● Task brief
Your task is to repeat exactly the lines below between the line holding "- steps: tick" and the line holding "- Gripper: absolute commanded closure", inclusive, and only those.
###
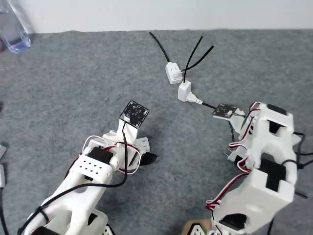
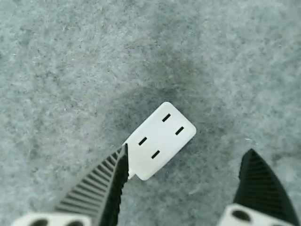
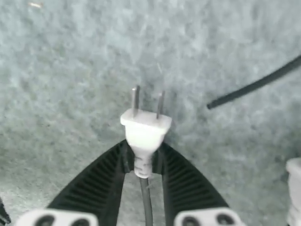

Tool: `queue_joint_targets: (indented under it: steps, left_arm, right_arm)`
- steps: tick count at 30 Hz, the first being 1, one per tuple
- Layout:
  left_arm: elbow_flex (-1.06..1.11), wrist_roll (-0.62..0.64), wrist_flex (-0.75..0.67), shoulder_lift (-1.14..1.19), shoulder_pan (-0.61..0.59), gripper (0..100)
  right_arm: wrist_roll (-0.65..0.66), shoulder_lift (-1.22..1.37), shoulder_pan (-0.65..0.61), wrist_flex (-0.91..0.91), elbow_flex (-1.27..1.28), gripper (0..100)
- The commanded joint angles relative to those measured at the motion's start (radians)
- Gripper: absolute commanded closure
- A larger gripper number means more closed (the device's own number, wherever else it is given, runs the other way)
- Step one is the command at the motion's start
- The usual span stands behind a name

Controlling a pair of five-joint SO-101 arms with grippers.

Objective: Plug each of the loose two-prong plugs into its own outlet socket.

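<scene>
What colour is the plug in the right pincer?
The two-prong plastic plug is white; the right wrist view shows it best.

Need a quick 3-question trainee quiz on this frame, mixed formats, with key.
1. True or false: the right gripper is shut on a two-prong plug, with the prongs pointing away from the gripper.
2. How many slots show on the face of the white outlet block lying on the grey mat? A) two B) four C) six
3. Fill in: the left gripper above that block is ___ (open or shut).
Key: 1 true; 2 B; 3 open.
</scene>
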Motion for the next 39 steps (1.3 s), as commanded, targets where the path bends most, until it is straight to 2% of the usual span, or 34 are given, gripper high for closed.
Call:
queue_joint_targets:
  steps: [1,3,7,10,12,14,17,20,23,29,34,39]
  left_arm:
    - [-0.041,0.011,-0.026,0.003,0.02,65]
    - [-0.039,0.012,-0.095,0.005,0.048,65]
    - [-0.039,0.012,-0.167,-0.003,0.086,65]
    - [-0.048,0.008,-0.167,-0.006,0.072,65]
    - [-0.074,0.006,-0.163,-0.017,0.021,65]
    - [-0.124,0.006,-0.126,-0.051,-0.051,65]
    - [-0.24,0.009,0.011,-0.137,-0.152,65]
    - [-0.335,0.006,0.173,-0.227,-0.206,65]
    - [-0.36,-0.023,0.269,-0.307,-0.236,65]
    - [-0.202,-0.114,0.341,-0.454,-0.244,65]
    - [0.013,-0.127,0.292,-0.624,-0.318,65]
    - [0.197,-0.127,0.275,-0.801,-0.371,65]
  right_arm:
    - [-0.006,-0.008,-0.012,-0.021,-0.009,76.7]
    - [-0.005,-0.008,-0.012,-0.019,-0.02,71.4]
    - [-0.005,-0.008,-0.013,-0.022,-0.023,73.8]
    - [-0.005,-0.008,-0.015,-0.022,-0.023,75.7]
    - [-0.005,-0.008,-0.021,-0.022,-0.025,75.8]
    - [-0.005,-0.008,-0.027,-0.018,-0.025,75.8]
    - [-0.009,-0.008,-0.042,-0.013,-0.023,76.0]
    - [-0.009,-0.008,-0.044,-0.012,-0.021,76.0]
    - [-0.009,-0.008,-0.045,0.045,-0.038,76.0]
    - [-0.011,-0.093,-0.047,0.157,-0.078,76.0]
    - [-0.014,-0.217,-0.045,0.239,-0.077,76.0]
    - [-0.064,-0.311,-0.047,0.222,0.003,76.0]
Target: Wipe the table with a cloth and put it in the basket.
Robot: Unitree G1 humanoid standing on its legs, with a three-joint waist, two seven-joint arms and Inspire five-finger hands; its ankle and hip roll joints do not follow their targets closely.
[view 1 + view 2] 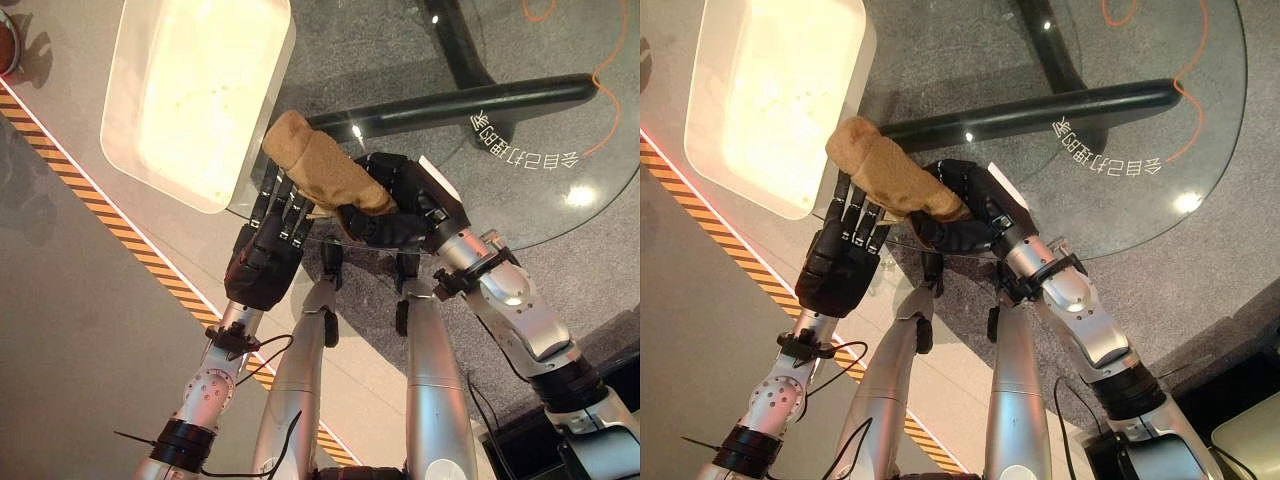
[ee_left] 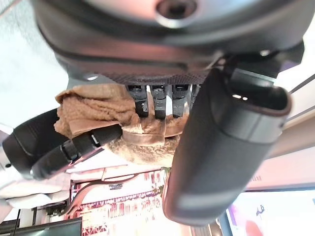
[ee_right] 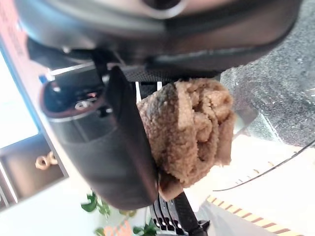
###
● Answer to the exercise
- steps: tick count at 30 Hz, the first being 1, one per tuple
- Layout:
  left_arm: elbow_flex (-1.06..1.11), wrist_roll (-0.62..0.64), wrist_flex (-0.75..0.67), shoulder_lift (-1.14..1.19), shoulder_pan (-0.61..0.59), gripper (0..100)
  right_arm: wrist_roll (-0.65..0.66), shoulder_lift (-1.22..1.37), shoulder_pan (-0.65..0.61), wrist_flex (-0.91..0.91), elbow_flex (-1.27..1.28), gripper (0..100)
- The commanded joint angles relative to those measured at the motion's start (radians)
- Gripper: absolute commanded closure

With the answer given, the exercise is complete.